An affidavit deposed to by an ICPC officer, Iliya Marcus, revealed that the commission acted on intelligence reports indicating that the FMBN had engaged a private developer, Good Earth Power Nigeria Limited, to execute the project.

The project, approved on July 30, 2012, was to be known as the “Goodluck Jonathan Legacy Model Housing Estate.”

According to the affidavit, FMBN entered into a framework agreement with the developer and secured a $65m loan facility from Ecobank for the project, which was intended to benefit low-income earners and was expected to be completed within 18 months.

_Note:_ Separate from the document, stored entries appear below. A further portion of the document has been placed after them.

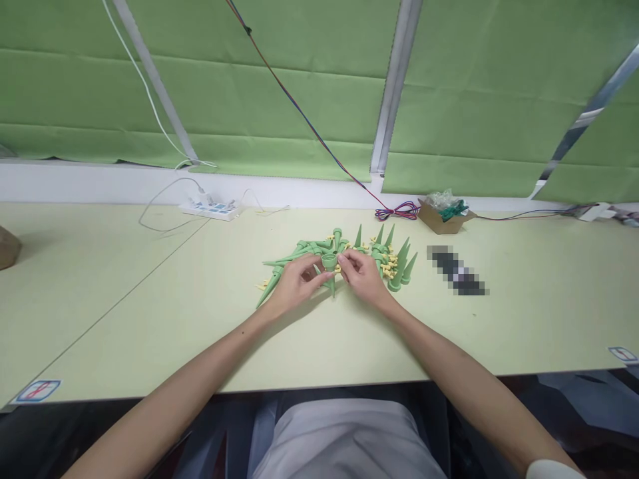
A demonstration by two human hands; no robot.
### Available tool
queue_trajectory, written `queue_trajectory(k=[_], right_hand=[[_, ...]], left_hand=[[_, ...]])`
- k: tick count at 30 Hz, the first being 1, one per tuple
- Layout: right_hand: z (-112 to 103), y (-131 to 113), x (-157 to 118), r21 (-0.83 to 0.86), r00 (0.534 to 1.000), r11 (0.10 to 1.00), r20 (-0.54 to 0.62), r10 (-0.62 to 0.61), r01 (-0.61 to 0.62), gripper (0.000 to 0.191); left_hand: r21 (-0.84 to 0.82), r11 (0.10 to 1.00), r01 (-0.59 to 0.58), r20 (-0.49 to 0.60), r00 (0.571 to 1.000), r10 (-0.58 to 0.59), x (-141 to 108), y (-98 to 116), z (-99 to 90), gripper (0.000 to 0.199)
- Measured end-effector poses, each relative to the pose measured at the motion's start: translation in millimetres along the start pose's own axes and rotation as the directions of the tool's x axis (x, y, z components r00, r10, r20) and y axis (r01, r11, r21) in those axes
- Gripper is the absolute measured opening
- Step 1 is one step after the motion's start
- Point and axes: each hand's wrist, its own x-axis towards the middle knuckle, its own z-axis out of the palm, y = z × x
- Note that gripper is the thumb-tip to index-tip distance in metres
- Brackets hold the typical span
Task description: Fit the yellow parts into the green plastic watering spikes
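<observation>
My left hand (299, 283) is closed around a green plastic watering spike (329, 261), its round cup-like opening up and its point down above the table. Right beside the cup, my right hand (363, 273) has thumb and forefinger pinched together. Whatever sits in that pinch is too small to make out. Behind and to both sides of my hands lie more green spikes (272, 286), several of them standing point up on the right (401, 266). Small yellow valve-like pieces (389, 266) are bunched among the right-hand spikes.
A small cardboard box (439, 223) with clear plastic and green material stands at the back right, next to coiled red-and-blue wire (398, 211). A white power strip (212, 208) lies at the back left. A pixelated dark object (456, 271) is on the right.
</observation>
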Motion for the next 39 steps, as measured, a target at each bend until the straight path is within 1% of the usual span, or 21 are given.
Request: queue_trajectory(k=[2, 5, 7, 9, 11, 13, 15, 17, 20, 23, 26, 28, 30, 33, 36, 39], right_hand=[[0.8, 0.9, 0.9, 0.051, 0.999, 0.998, 0.014, 0.044, -0.045, 0.048], [2.0, 4.5, 2.6, 0.125, 0.993, 0.986, 0.036, 0.11, -0.113, 0.052], [2.6, 7.5, 3.8, 0.166, 0.991, 0.977, 0.037, 0.128, -0.133, 0.054], [2.9, 10.1, 4.7, 0.183, 0.992, 0.975, 0.022, 0.125, -0.127, 0.054], [3.0, 11.8, 5.3, 0.173, 0.994, 0.979, -0.005, 0.107, -0.105, 0.053], [2.7, 12.5, 5.3, 0.145, 0.996, 0.986, -0.035, 0.087, -0.081, 0.053], [2.4, 12.2, 4.8, 0.104, 0.996, 0.993, -0.056, 0.07, -0.064, 0.052], [2.1, 11.0, 3.9, 0.055, 0.997, 0.997, -0.065, 0.05, -0.047, 0.05], [1.8, 8.5, 2.0, 0.0, 0.998, 1.0, -0.062, 0.013, -0.013, 0.047], [1.5, 6.3, 0.2, -0.024, 0.998, 1.0, -0.062, -0.006, 0.005, 0.044], [1.1, 5.1, -1.1, -0.028, 0.998, 0.999, -0.049, -0.031, 0.03, 0.04], [1.1, 4.1, -1.5, -0.017, 0.999, 0.999, -0.027, -0.048, 0.047, 0.036], [1.1, 2.5, -1.6, -0.012, 0.999, 0.999, -0.007, -0.051, 0.051, 0.034], [0.8, -0.6, -1.5, -0.051, 0.999, 0.997, 0.011, -0.052, 0.052, 0.034], [0.4, -2.1, -1.4, -0.089, 0.998, 0.994, 0.034, -0.06, 0.062, 0.034], [0.6, -1.2, -1.3, -0.111, 0.997, 0.992, 0.044, -0.061, 0.065, 0.033]], left_hand=[[0.022, 0.998, -0.061, -0.039, 0.997, 0.062, 0.0, -2.6, 0.6, 0.025], [0.062, 0.993, -0.105, -0.061, 0.992, 0.109, -0.5, -6.0, 2.0, 0.026], [0.072, 0.991, -0.11, -0.061, 0.992, 0.114, -0.8, -6.5, 3.8, 0.025], [0.057, 0.995, -0.084, -0.06, 0.994, 0.088, -1.1, -4.6, 5.9, 0.026], [0.028, 0.999, -0.024, -0.048, 0.999, 0.025, -1.1, -0.7, 7.5, 0.029], [-0.013, 0.999, 0.05, -0.03, 0.998, -0.051, -0.8, 3.9, 7.9, 0.028], [-0.081, 0.99, 0.116, -0.014, 0.993, -0.117, 0.3, 7.3, 6.8, 0.026], [-0.178, 0.968, 0.179, 0.025, 0.984, -0.178, 2.4, 8.2, 4.8, 0.032], [-0.311, 0.904, 0.294, 0.138, 0.955, -0.264, 6.1, 5.1, 1.9, 0.047], [-0.382, 0.838, 0.389, 0.212, 0.92, -0.33, 7.7, 2.2, 1.5, 0.054], [-0.432, 0.772, 0.466, 0.297, 0.882, -0.366, 6.4, 3.5, 3.6, 0.057], [-0.476, 0.728, 0.494, 0.345, 0.866, -0.363, 5.1, 5.0, 5.5, 0.059], [-0.522, 0.7, 0.487, 0.347, 0.871, -0.347, 4.2, 4.6, 7.0, 0.058], [-0.555, 0.7, 0.449, 0.317, 0.893, -0.32, 4.0, -0.1, 6.6, 0.052], [-0.535, 0.739, 0.409, 0.298, 0.91, -0.288, 4.0, -3.9, 2.7, 0.044], [-0.472, 0.811, 0.346, 0.269, 0.932, -0.241, 3.2, -1.7, -2.3, 0.038]])
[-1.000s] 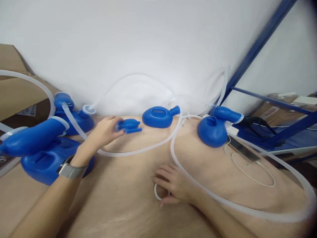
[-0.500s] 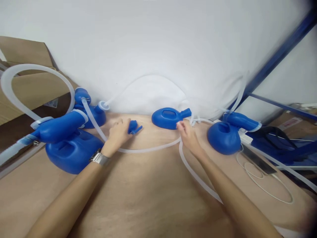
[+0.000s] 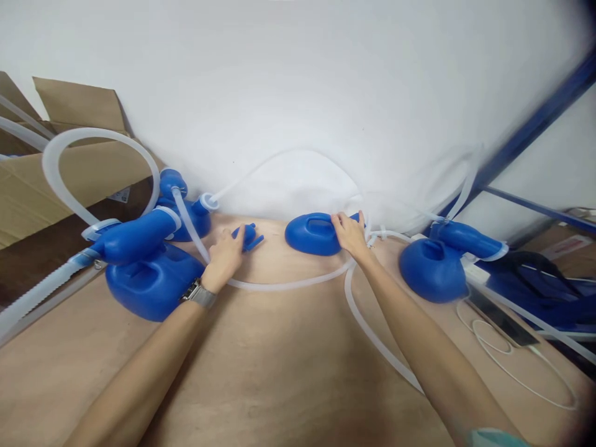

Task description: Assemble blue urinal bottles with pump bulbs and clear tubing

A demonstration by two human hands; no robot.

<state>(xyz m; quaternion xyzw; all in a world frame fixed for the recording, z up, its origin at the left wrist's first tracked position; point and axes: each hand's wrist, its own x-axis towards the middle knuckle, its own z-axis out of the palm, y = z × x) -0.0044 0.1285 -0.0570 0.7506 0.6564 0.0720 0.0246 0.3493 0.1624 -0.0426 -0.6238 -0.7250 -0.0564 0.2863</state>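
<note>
Blue bottles (image 3: 151, 282) stand at the counter's (image 3: 279, 347) left end. Near the back edge, the left hand (image 3: 224, 257) is at a small blue part (image 3: 248, 234); whether it grips cannot be told. To its right, the right hand (image 3: 349, 234) is clamped on the blue jug's (image 3: 307, 239) neck. Judged step: taking hold. Any lift calls for clearance from the hose (image 3: 298, 285).

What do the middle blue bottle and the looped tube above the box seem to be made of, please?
The blue bottle looks like moulded plastic, smooth with a soft sheen. The looped tube is translucent white and bends freely, so perhaps silicone or soft vinyl.
</note>
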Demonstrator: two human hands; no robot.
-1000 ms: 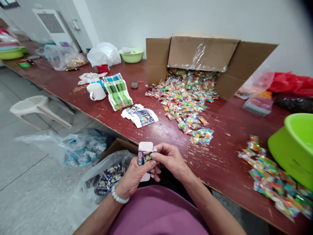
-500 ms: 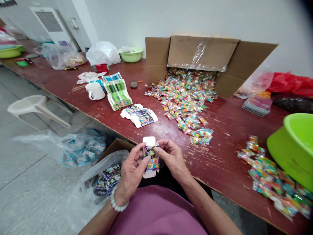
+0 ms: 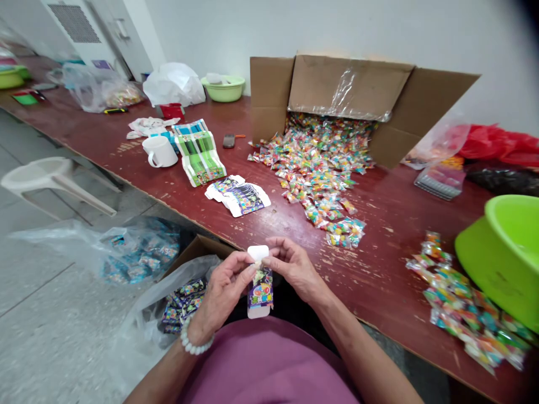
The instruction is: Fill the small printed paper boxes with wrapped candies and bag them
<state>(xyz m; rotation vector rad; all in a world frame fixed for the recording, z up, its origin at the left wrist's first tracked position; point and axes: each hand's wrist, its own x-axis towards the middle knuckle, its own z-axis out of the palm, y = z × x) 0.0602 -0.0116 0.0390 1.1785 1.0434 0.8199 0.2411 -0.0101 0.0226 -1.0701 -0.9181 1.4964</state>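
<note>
A small purple printed candy box (image 3: 261, 289) is upright between my hands in front of the table edge, its white end flaps sticking out at top and bottom. My left hand (image 3: 229, 286) pinches its upper left side between thumb and fingers. On the upper right, my right hand (image 3: 295, 266) grips it near the top flap, thumb toward me. Flat purple box blanks (image 3: 244, 197) lie on the table just beyond. Lower left, a clear plastic bag (image 3: 147, 300) holds several purple boxes (image 3: 183, 303).
An open cardboard box (image 3: 347, 84) spills wrapped candies (image 3: 315, 168) across the red table (image 3: 379, 269). A green basin (image 3: 488, 258) stands at right beside more candies. A white mug (image 3: 160, 152) and green box blanks (image 3: 202, 157) are at left. A white stool (image 3: 54, 174) stands on the floor.
My fingers have shifted up to the top end of the candy box, uncovering more of its printed front. The box sits slightly lower in view.
</note>
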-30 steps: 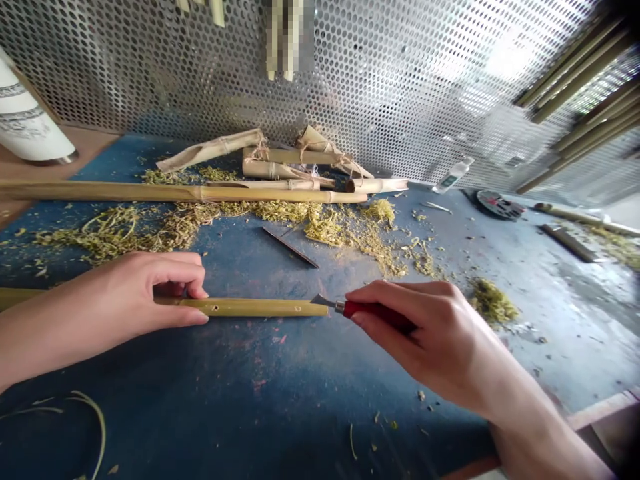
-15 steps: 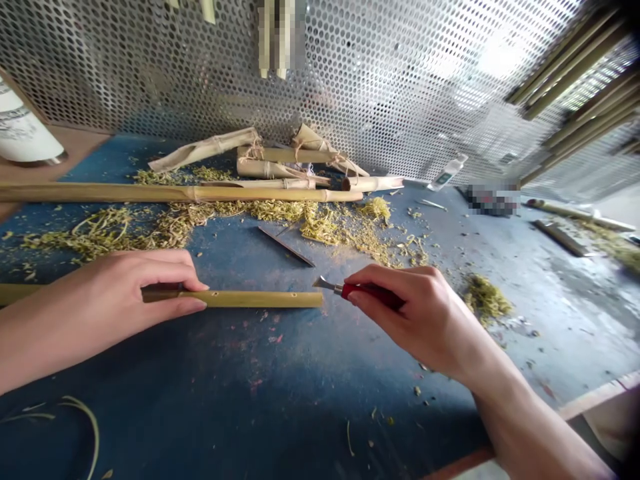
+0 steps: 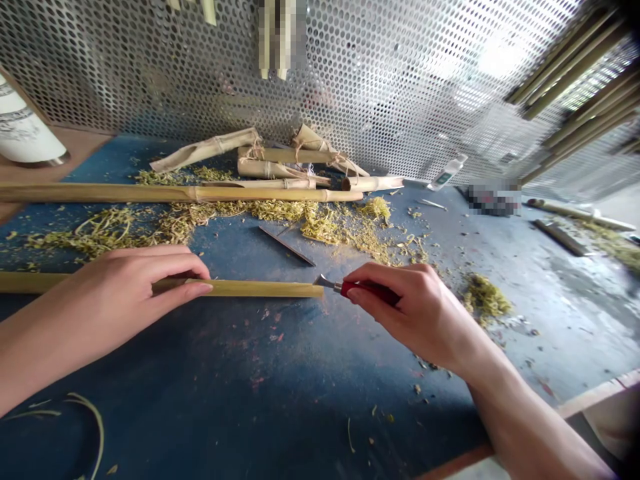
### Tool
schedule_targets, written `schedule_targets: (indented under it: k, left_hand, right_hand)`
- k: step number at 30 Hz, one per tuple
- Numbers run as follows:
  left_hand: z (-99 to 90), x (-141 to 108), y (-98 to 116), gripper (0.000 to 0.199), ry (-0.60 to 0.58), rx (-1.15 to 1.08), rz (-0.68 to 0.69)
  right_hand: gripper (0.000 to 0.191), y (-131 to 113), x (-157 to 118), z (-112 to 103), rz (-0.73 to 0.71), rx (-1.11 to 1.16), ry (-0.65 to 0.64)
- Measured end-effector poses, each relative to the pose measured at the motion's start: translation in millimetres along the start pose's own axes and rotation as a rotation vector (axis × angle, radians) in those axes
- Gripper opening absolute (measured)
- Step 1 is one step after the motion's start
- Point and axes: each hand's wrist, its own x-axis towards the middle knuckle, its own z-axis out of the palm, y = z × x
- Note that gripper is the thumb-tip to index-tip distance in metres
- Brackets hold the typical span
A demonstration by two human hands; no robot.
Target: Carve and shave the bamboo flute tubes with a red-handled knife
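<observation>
Bamboo tube (image 3: 260, 289) rolled over, left hand (image 3: 135, 283) gripping it, right hand (image 3: 420, 313) pinching a craft knife (image 3: 363, 288) beside scattered shavings (image 3: 323, 227).

Long thin bamboo tube (image 3: 250, 289), yellow-green, smooth, lying flat and level, end cut square. Craft knife (image 3: 367, 289), red handle, short pointed steel blade, held nearly in line with the tube, tip right at that cut end.

The blue bench (image 3: 210, 407) is messy with yellow-green bamboo shavings (image 3: 323, 227). A long bamboo pole (image 3: 150, 194), a thin dark blade (image 3: 287, 245), tied bamboo bits (image 3: 280, 160) and a bamboo stick (image 3: 260, 289) lie on it.
</observation>
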Motion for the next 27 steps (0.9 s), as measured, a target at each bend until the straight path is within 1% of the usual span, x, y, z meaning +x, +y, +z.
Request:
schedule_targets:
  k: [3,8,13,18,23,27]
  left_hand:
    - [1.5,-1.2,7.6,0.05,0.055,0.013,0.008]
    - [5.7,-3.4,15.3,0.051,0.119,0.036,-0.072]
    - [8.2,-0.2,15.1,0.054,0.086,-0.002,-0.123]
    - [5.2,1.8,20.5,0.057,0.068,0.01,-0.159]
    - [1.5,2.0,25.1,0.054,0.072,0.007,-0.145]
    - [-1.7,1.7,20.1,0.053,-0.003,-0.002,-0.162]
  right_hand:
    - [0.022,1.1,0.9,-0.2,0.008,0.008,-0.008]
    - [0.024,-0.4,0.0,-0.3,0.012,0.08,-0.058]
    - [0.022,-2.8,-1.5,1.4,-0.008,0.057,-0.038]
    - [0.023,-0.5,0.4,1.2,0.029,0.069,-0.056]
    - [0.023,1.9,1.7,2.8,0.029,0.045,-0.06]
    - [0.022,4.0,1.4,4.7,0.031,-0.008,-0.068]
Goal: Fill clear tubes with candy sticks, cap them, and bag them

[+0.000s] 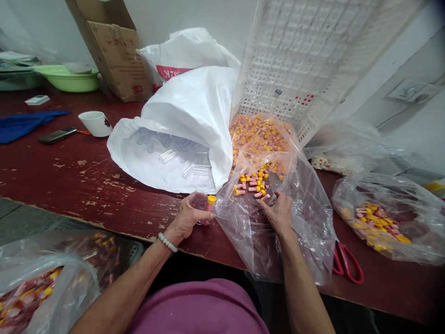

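Note:
My left hand (189, 217), with a beaded bracelet at its wrist, is closed around a clear plastic tube (199, 202). A small pink-patterned bottle with a yellow cap (211, 200) is also in its fingers, beside the tube. Over the mouth of a clear plastic bag (243, 236), my right hand (278, 213) reaches in with thumb and forefinger apart. Its fingertips are close to a loose group of small yellow-capped pink bottles (256, 182). Whether a fingertip touches one I cannot tell. Left of the bag, a white sack (167, 178) lies open with several clear tubes (201, 170) inside.
More yellow-capped bottles (260, 134) fill the bag's far end, beneath a leaning white plastic crate (295, 60). Red-handled scissors (349, 264) and another bag of bottles (378, 222) are at right. A mug (95, 124), phone (58, 135) and carton (120, 60) stand left.

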The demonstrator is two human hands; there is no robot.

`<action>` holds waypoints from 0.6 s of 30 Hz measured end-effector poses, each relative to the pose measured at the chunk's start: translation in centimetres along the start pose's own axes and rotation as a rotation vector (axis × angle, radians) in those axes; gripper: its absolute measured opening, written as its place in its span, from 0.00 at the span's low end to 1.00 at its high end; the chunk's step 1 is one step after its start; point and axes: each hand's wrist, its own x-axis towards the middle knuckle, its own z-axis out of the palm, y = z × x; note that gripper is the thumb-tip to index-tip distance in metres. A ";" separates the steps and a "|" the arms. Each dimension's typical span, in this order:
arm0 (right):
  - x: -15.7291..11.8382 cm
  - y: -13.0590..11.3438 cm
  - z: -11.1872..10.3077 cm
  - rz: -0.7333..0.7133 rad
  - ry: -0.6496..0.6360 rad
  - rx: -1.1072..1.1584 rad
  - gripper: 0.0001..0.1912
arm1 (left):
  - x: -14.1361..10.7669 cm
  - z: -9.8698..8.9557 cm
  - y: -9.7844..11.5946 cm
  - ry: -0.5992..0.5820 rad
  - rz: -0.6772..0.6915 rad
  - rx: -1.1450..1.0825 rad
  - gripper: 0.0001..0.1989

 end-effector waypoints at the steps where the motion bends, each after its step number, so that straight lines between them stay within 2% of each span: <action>1: 0.0 -0.1 -0.3 -0.021 0.041 0.038 0.33 | 0.0 0.0 -0.1 0.002 0.004 0.001 0.24; 5: -0.3 -1.8 -1.7 -0.120 0.176 0.150 0.23 | 0.0 0.1 -0.2 0.018 0.023 0.009 0.23; 7: -0.9 -3.3 -2.2 -0.164 0.178 0.235 0.18 | -0.1 0.3 -0.3 0.010 0.046 0.018 0.23; 13: -3.0 -9.5 -2.4 -0.282 -0.122 0.567 0.10 | -0.4 0.4 -0.1 -0.009 0.124 0.069 0.24; 18: -2.9 -13.2 -1.5 -0.301 -0.271 0.703 0.09 | -0.8 0.0 0.4 0.018 0.178 0.147 0.24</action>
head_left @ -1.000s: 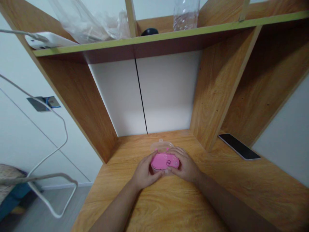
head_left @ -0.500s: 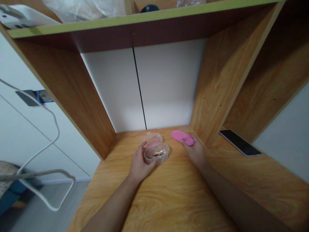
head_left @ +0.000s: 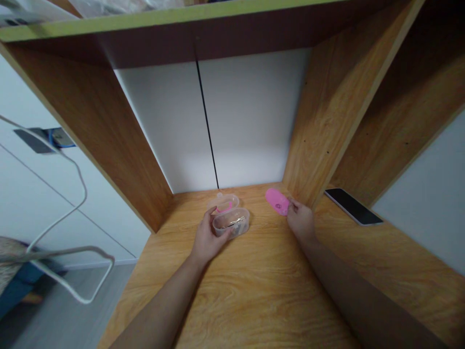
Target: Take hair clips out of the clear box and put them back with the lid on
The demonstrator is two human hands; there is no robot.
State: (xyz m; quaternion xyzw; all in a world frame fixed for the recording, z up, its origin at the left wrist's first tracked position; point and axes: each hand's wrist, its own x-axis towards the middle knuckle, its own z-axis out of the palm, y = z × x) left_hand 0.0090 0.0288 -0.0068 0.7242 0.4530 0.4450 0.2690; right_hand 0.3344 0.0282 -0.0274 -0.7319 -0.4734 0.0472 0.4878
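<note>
the left hand (head_left: 208, 238) cups a clear plastic box (head_left: 231, 222) in a narrow grip, fingers curled against its wall, small metal pieces showing through the cloudy plastic and an open lid (head_left: 223, 203) with a pink ring just behind. the right hand (head_left: 301, 222) pinches the end of a smooth pink oval plastic piece (head_left: 276, 201) - its long axis slants up-left toward the box, well apart from it - above the grainy wooden desk (head_left: 254, 291).

Single head-worn camera, high above the person, tilted forward and down, facing the white back panel (head_left: 247, 116) of a wooden desk hutch (head_left: 329, 126), close over the honey-brown wooden desktop (head_left: 261, 300), left hand (head_left: 208, 237) and right hand (head_left: 301, 222) low in frame
</note>
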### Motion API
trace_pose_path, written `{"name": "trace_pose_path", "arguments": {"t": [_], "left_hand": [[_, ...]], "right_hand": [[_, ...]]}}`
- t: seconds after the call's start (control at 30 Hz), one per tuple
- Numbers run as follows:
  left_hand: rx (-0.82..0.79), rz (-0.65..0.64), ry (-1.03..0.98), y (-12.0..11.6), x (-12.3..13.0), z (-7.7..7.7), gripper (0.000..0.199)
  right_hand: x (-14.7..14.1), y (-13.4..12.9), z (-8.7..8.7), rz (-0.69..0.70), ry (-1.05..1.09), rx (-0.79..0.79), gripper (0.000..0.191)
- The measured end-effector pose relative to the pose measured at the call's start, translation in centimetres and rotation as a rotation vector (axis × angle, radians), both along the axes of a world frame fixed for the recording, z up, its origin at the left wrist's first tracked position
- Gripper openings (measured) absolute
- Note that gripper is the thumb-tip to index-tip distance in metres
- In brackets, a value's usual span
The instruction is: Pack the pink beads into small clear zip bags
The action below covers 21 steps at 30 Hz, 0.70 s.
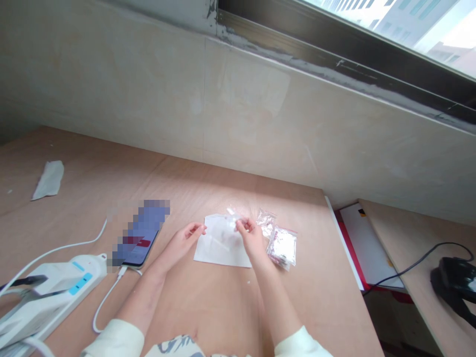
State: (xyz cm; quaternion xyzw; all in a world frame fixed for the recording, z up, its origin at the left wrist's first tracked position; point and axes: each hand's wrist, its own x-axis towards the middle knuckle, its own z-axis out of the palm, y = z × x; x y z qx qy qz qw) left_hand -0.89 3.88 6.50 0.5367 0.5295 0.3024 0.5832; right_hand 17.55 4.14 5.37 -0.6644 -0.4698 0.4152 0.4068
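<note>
White paper (223,250) lies flat on the wooden table, between and below my two hands. My right hand (252,238) is over its right side, thumb and fingers pinching a small clear plastic bag (232,214). The bag's outline is faint against the paper. At the paper's upper left edge is my left hand (188,234), its fingers curled and thumb close to them; whatever they hold, if anything, is too small to make out. Right of my right hand lie a small clear packet (266,221) and a stack of shiny zip bags (282,245).
A phone (147,243), partly pixelated, lies to the left with a white cable plugged in. Nearer is a white power strip (80,277) with chargers. A crumpled tissue (49,179) is far left. Past the table's right edge are a white board (366,248) and a black device (455,285).
</note>
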Motion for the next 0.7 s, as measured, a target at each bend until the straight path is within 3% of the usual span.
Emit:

However, investigations showed that FMBN allegedly paid the full $65m project sum to the developer, including a N3.78bn drawdown made in November 2012, without evidence of progress on site or compliance with regulatory requirements.

The ICPC further alleged that no single housing unit was constructed despite full disbursement of funds.

The commission also told the court that the developer was allegedly making moves to sell off the land to unsuspecting members of the public, a development it said could frustrate recovery efforts.

Justice Umar, while granting the interim forfeiture earlier, questioned why the entire project sum was paid upfront without corresponding work on the ground, stressing the need to protect public assets and ensure that the project ultimately serves its intended beneficiaries.